*WHAT IS NEEDED:*
Extract exactly those lines that lie between the start of the material and the line with "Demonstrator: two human", including both boundary lines and no others.

*INFORMATION PROVIDED:*
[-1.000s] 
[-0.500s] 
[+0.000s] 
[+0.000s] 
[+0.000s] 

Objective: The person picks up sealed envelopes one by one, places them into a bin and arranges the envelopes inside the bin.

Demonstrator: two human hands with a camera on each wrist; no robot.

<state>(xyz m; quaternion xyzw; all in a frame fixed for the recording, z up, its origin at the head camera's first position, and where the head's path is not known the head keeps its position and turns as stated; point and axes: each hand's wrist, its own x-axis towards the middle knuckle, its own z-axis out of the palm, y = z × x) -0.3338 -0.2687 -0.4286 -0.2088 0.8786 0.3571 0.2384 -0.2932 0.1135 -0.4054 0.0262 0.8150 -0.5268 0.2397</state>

*SOLUTION TO THIS PROBLEM:*
[-1.000s] 
[-0.500s] 
[+0.000s] 
[+0.000s] 
[+0.000s] 

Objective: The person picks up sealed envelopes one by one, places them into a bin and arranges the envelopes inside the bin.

Demonstrator: two human hands with a camera on each wrist; no robot.

There is nothing further in this answer.